You can find official temp / top-k settings in model card on huggingface.
grumd@reddit
Are you just copypasting commands from somewhere? "--reasoning-parser deepseek" with qwen models is crazy
Clean_Initial_9618@reddit (OP)
I used Claude code to run and fine tune till it found the best settings. But apparently it’s not best
Steus_au@reddit
I couldn’t make them working, always make me disappointed so Im back to 3.5-122b hopping 3.6 will be released soon
a-babaka@reddit
Works stable with \~40t/s
cicoles@reddit
3090 does not have FP8 or FP4 support. Running those models on it does nothing, sadly. It was one of the main reason why I sold the 3090s.
jacek2023@reddit
Start from smaller context, I have problem with big context on Qwen on 3x3090
NNN_Throwaway2@reddit
KV cache quantization is a sure way to degrade output quality.
You are probably trying to load too much context.
In general, fewer flags are better. Test and add flags if you need them one at a time. Makes it easier to troubleshoot without needed to run to reddit.
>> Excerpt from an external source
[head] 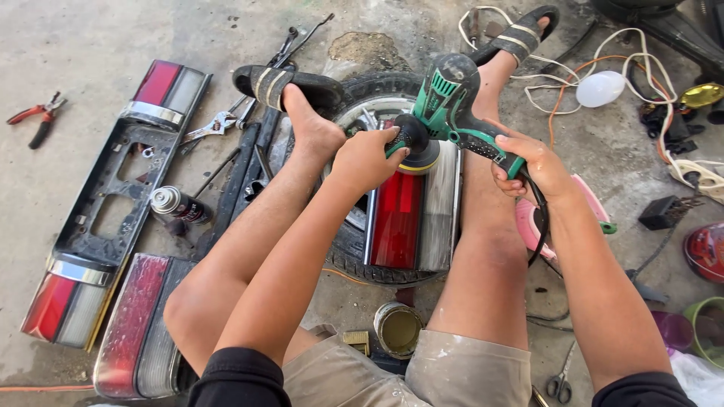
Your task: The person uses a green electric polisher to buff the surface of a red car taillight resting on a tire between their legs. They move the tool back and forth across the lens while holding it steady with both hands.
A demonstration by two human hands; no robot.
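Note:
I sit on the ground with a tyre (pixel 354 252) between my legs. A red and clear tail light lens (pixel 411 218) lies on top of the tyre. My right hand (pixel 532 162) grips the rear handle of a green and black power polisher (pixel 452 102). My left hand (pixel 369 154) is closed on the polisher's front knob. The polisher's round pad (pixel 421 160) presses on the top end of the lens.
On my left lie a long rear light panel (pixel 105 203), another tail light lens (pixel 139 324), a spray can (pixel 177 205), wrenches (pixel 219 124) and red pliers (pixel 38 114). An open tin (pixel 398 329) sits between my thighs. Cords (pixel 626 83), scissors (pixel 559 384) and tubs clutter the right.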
ImportancePitiful795@reddit
You are using -ctk f16 -ctv f16. Ofc the 3090 will choke. Doesn't have the VRAM to load the model and all that KV Cache.
Try -ctk q8_0 -ctv q8_0
Thomasedv@reddit
35B is slow? This is a MoE, it should be going at like 130 t/sec at the start, and drop to 90 t/sec as you get close to max context. I'm also using a 3090.
I use 35B with Q to fit the visual model. Not using any quantization of the kv cache as that hit speed a lot. Try reducing your parameters, like all the batch sizes, unless you measured and tested them.
Llama-switch to auto-change model, never used it myself.